When I firstly tried to scrape the autotrader - got an error 403
14 18:08:15 [scrapy.spidermiddlewares.httperror] INFO: Ignoring response <403 https://www.autotrader.co.uk/car-search?postcode=ec1a1aa&make=TESLA>: HTTP status code is not handled or not allowed
This problem was resolved by using scrapy-user-agent. I got:
020-07-21 21:25:19 [scrapy_user_agents.middlewares] DEBUG: Assigned User-Agent Mozilla/5.0 (Windows NT 6.3; WOW64) AppleWebKit/537.36 (KHTML, like Gecko) Chrome/46.0.2490.86 Safari/537.36
2020-07-21 21:25:19 [scrapy.core.engine] DEBUG: Crawled (200) <GET https://www.autotrader.co.uk/robots.txt> (referer: None)
2020-07-21 21:25:19 [scrapy.downloadermiddlewares.robotstxt] DEBUG: Forbidden by robots.txt: <GET https://www.autotrader.co.uk/car-search?sort=relevance&postcode=ec1a1aa&radius=1500&make=TESLA&page=1>
2020-07-21 21:25:20 [scrapy.core.engine] INFO: Closing spider (finished)
200 - seemed to be good but ... def parse that is responsible for scraping doesn't work.

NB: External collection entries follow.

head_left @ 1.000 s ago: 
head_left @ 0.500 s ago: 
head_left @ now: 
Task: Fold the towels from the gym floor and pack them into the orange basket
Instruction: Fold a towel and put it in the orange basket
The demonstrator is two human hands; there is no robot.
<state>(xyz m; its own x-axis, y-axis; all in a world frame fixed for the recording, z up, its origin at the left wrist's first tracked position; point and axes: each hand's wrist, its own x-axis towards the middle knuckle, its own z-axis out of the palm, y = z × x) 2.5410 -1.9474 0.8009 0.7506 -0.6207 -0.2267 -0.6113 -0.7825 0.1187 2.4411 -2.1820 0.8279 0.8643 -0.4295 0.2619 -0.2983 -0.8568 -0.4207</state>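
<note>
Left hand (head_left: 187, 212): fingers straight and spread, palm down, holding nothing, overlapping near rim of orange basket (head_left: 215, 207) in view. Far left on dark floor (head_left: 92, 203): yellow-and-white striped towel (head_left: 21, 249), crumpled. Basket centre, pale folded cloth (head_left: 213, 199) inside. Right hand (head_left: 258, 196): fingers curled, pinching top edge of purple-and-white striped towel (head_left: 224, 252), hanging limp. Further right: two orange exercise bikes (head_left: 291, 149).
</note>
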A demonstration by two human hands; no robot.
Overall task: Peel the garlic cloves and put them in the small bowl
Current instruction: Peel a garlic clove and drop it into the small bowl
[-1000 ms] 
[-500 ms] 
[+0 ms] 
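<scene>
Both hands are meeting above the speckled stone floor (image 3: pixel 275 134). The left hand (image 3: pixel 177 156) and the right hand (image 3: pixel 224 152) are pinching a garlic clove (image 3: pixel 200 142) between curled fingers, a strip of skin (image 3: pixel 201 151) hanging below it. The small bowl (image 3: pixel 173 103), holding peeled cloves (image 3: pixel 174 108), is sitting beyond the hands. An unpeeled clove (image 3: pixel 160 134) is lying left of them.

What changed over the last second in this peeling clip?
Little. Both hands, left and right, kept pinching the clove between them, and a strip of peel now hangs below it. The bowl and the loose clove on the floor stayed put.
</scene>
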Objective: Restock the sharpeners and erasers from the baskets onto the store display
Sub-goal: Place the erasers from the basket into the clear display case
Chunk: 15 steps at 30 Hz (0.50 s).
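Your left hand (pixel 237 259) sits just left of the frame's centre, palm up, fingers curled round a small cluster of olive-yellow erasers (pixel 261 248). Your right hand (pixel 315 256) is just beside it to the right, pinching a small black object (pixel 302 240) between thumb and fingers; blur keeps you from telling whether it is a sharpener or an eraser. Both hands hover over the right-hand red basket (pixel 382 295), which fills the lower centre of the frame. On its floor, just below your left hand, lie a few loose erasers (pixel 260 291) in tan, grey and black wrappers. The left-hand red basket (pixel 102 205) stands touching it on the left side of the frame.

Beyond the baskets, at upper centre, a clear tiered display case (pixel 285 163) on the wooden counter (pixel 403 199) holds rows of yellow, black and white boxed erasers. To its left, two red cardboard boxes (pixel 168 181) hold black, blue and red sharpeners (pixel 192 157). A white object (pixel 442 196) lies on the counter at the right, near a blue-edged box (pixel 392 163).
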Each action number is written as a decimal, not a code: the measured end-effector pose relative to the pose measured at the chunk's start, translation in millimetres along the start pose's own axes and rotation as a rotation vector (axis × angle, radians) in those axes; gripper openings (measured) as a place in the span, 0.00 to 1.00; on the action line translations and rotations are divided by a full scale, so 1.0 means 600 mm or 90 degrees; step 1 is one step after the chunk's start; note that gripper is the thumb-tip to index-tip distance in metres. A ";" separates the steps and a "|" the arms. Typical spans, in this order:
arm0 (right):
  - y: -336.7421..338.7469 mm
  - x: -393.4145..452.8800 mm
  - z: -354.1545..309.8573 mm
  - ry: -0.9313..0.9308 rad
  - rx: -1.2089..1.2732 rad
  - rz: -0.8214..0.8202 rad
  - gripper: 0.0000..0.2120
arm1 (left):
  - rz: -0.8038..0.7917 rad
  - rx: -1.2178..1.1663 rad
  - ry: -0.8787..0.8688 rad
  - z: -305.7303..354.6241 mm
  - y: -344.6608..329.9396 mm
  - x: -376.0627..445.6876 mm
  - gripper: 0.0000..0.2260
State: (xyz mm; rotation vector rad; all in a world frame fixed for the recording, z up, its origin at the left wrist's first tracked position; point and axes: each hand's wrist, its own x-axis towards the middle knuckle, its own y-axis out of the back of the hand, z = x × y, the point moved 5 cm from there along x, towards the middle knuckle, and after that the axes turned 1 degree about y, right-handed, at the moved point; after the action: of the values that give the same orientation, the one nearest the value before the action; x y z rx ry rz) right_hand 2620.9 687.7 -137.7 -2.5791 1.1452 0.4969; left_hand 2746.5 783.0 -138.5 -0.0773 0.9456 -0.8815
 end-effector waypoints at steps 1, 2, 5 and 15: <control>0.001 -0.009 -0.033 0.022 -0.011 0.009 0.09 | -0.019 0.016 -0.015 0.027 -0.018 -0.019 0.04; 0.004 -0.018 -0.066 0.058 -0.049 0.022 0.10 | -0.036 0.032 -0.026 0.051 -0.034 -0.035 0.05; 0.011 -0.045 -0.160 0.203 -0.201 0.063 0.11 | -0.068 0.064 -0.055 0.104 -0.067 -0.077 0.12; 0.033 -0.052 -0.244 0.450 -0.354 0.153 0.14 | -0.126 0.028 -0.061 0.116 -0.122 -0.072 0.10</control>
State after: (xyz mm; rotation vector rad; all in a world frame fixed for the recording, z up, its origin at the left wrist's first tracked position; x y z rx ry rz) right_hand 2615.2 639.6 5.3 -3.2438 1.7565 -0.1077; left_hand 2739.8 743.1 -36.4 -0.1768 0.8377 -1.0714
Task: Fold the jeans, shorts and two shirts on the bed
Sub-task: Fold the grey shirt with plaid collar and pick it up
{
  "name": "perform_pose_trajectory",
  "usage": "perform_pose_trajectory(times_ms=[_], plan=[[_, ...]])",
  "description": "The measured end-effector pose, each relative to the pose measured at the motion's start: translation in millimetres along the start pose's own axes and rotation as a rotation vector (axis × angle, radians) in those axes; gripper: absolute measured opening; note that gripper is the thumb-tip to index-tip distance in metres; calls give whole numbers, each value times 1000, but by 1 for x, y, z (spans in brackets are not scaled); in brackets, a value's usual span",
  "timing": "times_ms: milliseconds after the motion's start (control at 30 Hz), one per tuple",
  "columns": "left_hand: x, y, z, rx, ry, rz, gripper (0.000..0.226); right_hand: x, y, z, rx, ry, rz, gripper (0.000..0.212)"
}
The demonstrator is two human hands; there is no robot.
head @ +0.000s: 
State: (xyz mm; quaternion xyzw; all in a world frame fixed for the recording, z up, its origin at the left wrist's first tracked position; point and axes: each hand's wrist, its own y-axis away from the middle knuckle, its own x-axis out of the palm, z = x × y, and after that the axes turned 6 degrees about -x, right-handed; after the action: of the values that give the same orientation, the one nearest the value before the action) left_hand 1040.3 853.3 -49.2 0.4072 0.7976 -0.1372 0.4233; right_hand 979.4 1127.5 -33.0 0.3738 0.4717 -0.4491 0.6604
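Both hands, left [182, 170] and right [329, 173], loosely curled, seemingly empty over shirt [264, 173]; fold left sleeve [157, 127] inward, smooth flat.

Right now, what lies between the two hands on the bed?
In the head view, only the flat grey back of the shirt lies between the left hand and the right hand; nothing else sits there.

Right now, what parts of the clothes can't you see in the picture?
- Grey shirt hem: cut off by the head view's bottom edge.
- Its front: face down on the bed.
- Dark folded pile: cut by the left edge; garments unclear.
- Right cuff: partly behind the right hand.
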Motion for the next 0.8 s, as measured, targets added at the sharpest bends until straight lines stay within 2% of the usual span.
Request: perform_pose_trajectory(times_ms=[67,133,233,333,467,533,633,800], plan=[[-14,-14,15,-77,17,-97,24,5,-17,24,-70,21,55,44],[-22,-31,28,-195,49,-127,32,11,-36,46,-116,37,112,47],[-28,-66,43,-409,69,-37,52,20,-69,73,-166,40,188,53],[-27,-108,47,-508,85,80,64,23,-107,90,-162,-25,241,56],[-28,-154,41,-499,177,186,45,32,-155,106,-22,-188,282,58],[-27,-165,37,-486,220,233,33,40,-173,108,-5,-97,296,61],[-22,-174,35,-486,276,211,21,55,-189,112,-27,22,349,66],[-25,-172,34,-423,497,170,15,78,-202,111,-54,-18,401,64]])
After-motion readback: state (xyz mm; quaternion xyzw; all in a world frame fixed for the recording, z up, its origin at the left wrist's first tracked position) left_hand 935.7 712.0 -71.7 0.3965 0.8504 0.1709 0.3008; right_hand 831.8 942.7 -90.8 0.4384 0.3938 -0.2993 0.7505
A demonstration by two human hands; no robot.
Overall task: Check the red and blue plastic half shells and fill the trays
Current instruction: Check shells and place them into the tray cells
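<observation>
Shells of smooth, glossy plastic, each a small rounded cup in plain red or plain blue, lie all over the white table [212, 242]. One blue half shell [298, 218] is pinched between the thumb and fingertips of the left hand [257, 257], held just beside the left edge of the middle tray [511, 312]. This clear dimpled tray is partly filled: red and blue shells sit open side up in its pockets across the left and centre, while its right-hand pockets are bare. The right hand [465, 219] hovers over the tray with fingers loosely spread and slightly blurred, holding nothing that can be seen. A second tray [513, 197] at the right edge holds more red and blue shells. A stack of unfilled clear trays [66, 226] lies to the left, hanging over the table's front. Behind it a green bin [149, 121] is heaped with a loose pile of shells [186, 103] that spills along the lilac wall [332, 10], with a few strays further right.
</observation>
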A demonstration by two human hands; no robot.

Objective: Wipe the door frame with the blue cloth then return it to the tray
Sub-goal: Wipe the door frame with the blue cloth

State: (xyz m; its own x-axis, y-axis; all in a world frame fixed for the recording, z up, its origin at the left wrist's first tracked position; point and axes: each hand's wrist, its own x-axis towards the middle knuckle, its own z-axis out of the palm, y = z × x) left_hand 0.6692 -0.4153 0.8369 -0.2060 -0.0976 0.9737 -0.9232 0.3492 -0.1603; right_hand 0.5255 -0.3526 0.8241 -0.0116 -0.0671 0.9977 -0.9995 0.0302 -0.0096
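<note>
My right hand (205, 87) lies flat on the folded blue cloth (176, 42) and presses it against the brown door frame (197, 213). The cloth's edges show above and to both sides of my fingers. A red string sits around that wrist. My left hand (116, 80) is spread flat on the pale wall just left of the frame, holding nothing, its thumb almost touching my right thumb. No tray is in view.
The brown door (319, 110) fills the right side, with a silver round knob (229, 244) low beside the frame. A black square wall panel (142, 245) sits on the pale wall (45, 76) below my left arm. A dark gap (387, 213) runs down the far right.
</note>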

That's my example code:
import scrapy
class AutotraderCoUkSpider(scrapy.Spider):
name = 'autotrader_co_uk'
print('ok')
start_urls = ['https://www.autotrader.co.uk/car-search?sort=relevance&'
'postcode=ec1a1aa&radius=1500&make=TESLA&page=1']
def parse(self, response):
print(self.name)
# example
pages_count_tag = response.css('li.paginationMini__count::text').getall()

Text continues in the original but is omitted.